Но вдруг сквозь усиливающийся рёв огня он услышал, как звякнуло разбившееся окно. И в тот же миг из пасти пламени вырвался отчаянный детский крик, словно само пламя, жадно пожирающее деревянную плоть хаты, дралось с кем-то за свою добычу и, боясь упустить её, звало на помощь чёрные силы.
И звон разбитого стекла, и детский крик смутно дошли до сознания Погарцева, он, отключённый от реальности, лишь слегка удивился. По его остановившемуся сердцу полоснул крик ребёнка — ещё более душераздирающий, чем первый. Он не узнал этого голоса, он не мог его узнать, он сердцем почувствовал, кому крик принадлежит — и задохнулся от ужаса. Там, в красивом и диком пламени, живьём горела его плоть, его дочь Марьюшка, о которой он напрочь забыл в минуту помутнения разума. И вмиг протрезвевший, вмиг осмысливший весь ужас содеянного им, Погарцев стремительным прыжком рванулся к сеням, к дверям, которые он запер, но на втором его шаге-прыжке что-то страшно затрещало, загудело — и с грохотом обрушилась крыша, взметнув в небо тысячи новых звёзд.

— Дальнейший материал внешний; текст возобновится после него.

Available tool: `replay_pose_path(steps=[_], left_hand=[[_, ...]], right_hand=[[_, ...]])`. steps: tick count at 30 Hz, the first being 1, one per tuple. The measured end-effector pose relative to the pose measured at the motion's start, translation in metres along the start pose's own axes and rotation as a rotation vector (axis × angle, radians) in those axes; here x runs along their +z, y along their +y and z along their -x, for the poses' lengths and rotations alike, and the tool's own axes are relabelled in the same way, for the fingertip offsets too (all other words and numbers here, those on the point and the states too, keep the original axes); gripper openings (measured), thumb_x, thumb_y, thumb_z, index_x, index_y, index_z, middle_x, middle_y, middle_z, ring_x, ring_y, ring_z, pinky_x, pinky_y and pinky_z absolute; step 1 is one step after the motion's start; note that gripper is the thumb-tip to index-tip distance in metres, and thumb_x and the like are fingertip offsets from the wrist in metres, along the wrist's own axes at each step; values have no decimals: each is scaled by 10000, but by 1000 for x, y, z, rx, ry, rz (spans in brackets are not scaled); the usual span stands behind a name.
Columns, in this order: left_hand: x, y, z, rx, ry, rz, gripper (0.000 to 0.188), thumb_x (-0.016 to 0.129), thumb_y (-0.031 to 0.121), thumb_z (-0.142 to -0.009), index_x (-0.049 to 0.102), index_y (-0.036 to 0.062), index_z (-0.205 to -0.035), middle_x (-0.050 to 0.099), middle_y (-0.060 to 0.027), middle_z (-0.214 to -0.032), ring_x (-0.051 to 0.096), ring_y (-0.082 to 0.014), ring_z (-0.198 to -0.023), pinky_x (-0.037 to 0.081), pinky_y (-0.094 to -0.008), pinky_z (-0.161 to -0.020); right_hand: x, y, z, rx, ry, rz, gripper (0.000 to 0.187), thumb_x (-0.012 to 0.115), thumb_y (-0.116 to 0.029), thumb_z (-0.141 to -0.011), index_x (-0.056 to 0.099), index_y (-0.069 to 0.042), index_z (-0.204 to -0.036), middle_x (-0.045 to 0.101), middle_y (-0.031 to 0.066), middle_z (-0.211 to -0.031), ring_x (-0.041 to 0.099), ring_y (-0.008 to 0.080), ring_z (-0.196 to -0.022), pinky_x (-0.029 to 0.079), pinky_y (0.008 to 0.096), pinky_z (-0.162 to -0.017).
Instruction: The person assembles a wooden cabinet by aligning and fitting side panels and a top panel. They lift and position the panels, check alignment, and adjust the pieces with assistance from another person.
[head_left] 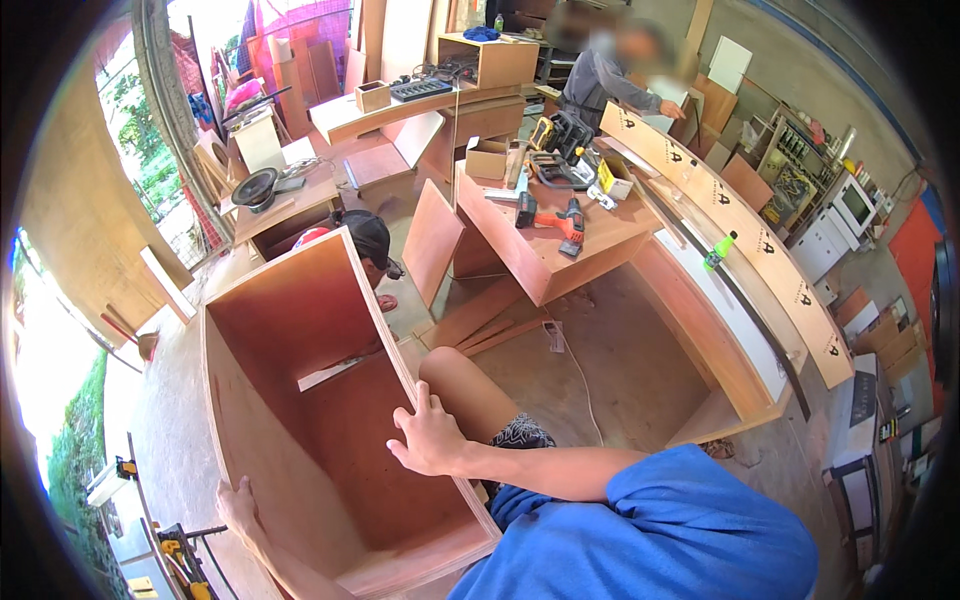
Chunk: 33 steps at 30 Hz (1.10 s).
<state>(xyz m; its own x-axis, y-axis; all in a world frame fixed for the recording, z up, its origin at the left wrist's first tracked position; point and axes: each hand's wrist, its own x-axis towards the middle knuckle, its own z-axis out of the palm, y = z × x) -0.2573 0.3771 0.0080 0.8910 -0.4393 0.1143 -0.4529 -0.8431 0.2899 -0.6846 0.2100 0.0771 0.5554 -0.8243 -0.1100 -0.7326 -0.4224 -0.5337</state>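
In front of me stands an open plywood cabinet box (372,278), with bare wood edges and a reddish-brown inside. My left hand (242,512) has its fingers hooked over the left edge of the box. On the opposite edge, my right hand (428,436) grips the rim, its thumb pointing inward over the opening. A light strip (340,371) shows low at the far end inside the box. Just beyond the box, a co-worker in a dark cap (366,238) crouches low, partly hidden by the box wall.
A workbench to the right carries an orange cordless drill (566,228) and an open black tool case (568,135). A long curved board (730,215) runs behind a green bottle (719,251). Another person (600,75) stands behind. Yellow-black clamps (178,560) lie at lower left.
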Motion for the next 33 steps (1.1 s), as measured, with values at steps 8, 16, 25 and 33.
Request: replay_pose_path(steps=[8, 16, 25, 33], left_hand=[[-6, 21, 4, -44, -58, -19, 653, 802, 359, -929, 641, -8, -1444, 713, -252, -1371, 679, -428, -1286, 530, -500, -1094], [-14, 29, 6, -113, -146, -2, 664, 750, 328, -1000, 558, -18, -1534, 620, -242, -1517, 585, -400, -1419, 457, -465, -1196], [-23, 35, 9, -75, -173, -56, 688, 737, 332, -993, 540, -37, -1540, 600, -252, -1539, 577, -401, -1432, 461, -464, -1198], [-28, 43, 14, -72, -166, -59, 656, 742, 306, -1001, 558, -40, -1527, 615, -257, -1517, 579, -406, -1425, 459, -454, -1197]], right_hand=[[2, 6, -8, -47, 126, 33, 466, 787, -386, -933, 647, -27, -1195, 368, 359, -1439, 570, 541, -1221, 630, 582, -907], [6, 10, -8, -61, 145, 39, 457, 790, -383, -930, 648, -34, -1188, 368, 360, -1434, 574, 547, -1211, 627, 586, -910], [11, 12, -10, -60, 137, 33, 442, 799, -384, -922, 652, -51, -1174, 379, 350, -1419, 563, 550, -1230, 624, 590, -920], [12, 13, -10, -73, 157, 33, 447, 802, -388, -919, 654, -56, -1180, 378, 362, -1429, 551, 559, -1251, 620, 593, -930]])
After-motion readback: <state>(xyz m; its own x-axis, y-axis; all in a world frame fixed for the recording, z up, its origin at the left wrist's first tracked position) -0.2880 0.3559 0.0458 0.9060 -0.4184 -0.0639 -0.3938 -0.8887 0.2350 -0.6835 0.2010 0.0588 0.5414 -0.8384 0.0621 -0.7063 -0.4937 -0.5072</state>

На высокой, неподвластной человеческой гортани ноте оборвался безнадёжный детский крик, но, оборвавшись, он влетел, ворвался в широко открытый, судорожный рот Погарцева, начал распирать его лёгкие, колючим ежом протискиваться через гортань, пока, перерождённый в животный вой, не вырвался наружу.

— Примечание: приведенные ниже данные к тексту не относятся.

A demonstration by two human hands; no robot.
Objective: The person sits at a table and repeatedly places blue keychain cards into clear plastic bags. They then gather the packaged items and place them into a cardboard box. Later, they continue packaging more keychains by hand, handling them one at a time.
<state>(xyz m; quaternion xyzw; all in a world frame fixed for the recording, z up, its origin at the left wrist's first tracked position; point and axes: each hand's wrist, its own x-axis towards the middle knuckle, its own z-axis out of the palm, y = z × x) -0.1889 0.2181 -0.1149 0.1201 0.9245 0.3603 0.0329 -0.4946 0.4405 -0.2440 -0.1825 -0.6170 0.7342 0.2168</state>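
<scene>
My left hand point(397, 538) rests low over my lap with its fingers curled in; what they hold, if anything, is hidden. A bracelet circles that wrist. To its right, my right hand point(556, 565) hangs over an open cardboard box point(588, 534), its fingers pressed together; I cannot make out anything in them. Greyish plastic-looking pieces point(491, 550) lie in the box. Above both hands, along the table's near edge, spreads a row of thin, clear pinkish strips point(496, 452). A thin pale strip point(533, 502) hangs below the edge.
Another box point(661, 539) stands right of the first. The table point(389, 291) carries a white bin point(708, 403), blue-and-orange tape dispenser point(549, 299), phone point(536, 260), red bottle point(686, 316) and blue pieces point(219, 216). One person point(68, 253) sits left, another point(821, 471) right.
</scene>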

С эти нечленораздельным, не похожим ни на один звук, когда-нибудь рождавшийся на земле, воем Погарцев на четвереньках, задом начал отползать к хлеву, не отрывая загипнотизированных ужасом глаз от разгулявшегося шторма пламени.
Он пятился со всё большим ускорением, похожий на странное, горбатое четвероногое животное, привыкшее передвигаться задом наперёд, миновав хлев, баньку; он бежал бы на четвереньках до леса, если бы не запутался ногами в лямках вещмешка, который сбросил у плетня. Он вскочил на ноги, подхватил вещмешок. В это время до него долетели истошные бабьи крики:
— Пожар! Пожар!
— Погарцевы горят!
Как попавший в капкан зверь, Андрей метнулся вправо, влево, присел за куст смородины, от страха и ненависти вздрагивая всем телом, и только через полминуты, поняв, что не схорониться от людей среди голых веточек смородины, рванулся к плетню, перепрыгнул через него и помчался к лесу.
Ни один разуваевец не заметил в зареве пожара, далеко осветившем округу, трусливо метнувшуюся в сторону леса фигуру человека.
А Погарцев бежал напрямик, через бор и рощу, не выбирая дороги; ветки плетьми хлестали его разгорячённое лицо, но он не замечал этого, не чувствовал боли, падая и поднимаясь, убегал всё дальше и дальше от разгулявшейся огненной стихии, пока не занесло его в осоку. Оступившись на шаткой болотной кочке, он упал в грязь и потерял сознание.